- Directed by: Anthony Havelock-Allan; Anthony Asquith;
- Starring: Margot Fonteyn; Rudolf Nureyev; David Blair;
- Edited by: Richard Marden; James Clark;
- Music by: Frédéric Chopin; Adolphe Adam; Maurice Ravel; Pyotr Ilyich Tchaikovsky;
- Distributed by: British Home Entertainment
- Release date: 1963;
- Running time: 85 minutes
- Country: United Kingdom

= An Evening with the Royal Ballet =

1963 British documentary film

An Evening with the Royal Ballet is a 1963 British documentary film produced by British Home Entertainment for the Royal Ballet company.

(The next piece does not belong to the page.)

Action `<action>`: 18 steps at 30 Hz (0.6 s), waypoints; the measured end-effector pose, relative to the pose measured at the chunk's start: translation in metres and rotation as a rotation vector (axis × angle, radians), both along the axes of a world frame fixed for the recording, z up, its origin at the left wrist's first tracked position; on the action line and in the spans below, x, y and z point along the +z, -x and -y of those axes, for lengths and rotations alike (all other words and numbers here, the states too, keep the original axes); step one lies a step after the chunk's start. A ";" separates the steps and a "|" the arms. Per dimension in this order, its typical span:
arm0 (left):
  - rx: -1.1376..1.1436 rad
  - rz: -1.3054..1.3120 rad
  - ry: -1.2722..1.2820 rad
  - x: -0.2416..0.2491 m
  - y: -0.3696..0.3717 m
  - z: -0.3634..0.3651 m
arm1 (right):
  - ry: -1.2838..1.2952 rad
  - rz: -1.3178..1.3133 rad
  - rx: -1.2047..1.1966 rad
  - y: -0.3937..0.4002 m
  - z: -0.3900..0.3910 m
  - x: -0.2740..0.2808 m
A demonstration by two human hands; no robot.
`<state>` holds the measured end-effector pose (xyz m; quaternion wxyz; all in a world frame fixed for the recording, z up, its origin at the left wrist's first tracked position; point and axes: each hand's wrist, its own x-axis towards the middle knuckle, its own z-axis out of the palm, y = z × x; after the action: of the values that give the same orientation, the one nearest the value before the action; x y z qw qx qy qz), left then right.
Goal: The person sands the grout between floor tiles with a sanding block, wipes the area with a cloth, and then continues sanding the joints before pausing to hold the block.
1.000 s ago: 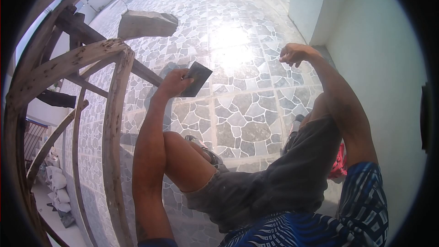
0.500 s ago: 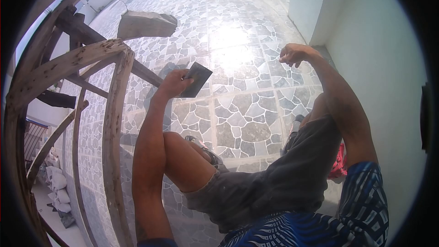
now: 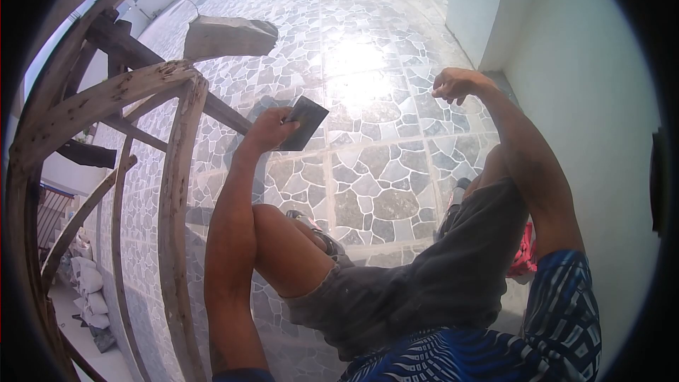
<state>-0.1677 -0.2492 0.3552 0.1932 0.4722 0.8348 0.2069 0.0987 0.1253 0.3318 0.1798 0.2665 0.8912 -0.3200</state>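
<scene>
A dark, flat rectangular piece (image 3: 308, 126) is gripped at its left edge by my left hand (image 3: 271, 129), thumb on top, above the stone-patterned floor (image 3: 375, 177). My right hand (image 3: 455, 85) hangs apart from it at the upper right, near the wall. Its fingers are curled down and pressed together, and what they hold, if anything, is too small to make out.
Weathered wooden framing (image 3: 175, 191) stands close on my left. Beyond it a grey slab-like piece (image 3: 230, 37) juts over the floor. A pale wall (image 3: 580, 134) runs along my right. Something red (image 3: 523, 255) lies beside my leg. White bags (image 3: 90, 283) are at lower left.
The grey slab-like piece beyond the framing appears shifted very slightly to the right. Both hands have stayed in place.
</scene>
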 end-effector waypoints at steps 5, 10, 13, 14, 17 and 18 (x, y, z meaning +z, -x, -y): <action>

The film contains excerpts from various ballet composers as conducted and re-arranged by John Lanchbery. It was filmed at the Royal Opera House under the direction of Ninette de Valois.

== Synopsis ==
The film's opening credits were accompanied by the excerpt from the final act of Swan Lake. The film included four parts, with an eight-minute encore of Le Corsaire.

=== Les Syphides ===
The first part of the short ballet piece called Les Sylphides by Frédéric Chopin, then re-orchestrated by Roy Douglas into canonical order:

1. Prelude in A major, Op. 28, No. 7 (also transcribed in A♭ major)
2. Nocturne in A♭ major, Op. 32, No. 2
3. Waltz in G♭ major, Op. 70, No. 1 (also transcribed in G major)
4. Mazurka in D major, Op. 33, No. 2
5. Mazurka in C major, Op. 33, No. 3
6. Prelude in A major, Op. 28, No. 7
7. Waltz in C♯ minor, Op. 64, No. 2
8. Grande valse brillante in E♭ major, Op. 18

This was the first dual role of Margot Fonteyn and Rudolf Nureyev, during the 1962 production was choreographed by Michel Fokine.

=== Le Corsaire ===
In the second part of 'pas de deux' from Le Corsaire by Adolphe Adam, Riccardo Drigo and others, choreographed by Nureyev himself during the 1962 production.

This was the second dual role featuring Nureyev and Fonteyn.

=== La valse ===
The third segment from La valse by Maurice Ravel, and choreographed by Frederick Ashton during the 1958 production, as Ravel noted:

Through whirling clouds couples of waltzers are faintly distinguished. The clouds disappear gradually; a huge ballroom is seen peopled with waltzing couples.
— Maurice Ravel

This scene were couples dancing in the ballroom, while male dancers were dressed in white ties, and female dancers were also dressed ball gowns.

=== Aurora's Wedding ===
The last segment from the third act of The Sleeping Beauty composed by Pyotr Ilyich Tchaikovsky. The score were altered by Lanchbery, which included "Trepak" (Russian Dance) segment from The Nutcracker.

It was choreographed by Nicholas Sergeyev, after Marius Petipa.

== Reception ==
The film was originally released on 5 July 1963 in South Africa, then in the United Kingdom on September, and in the United States on 1 December 1965.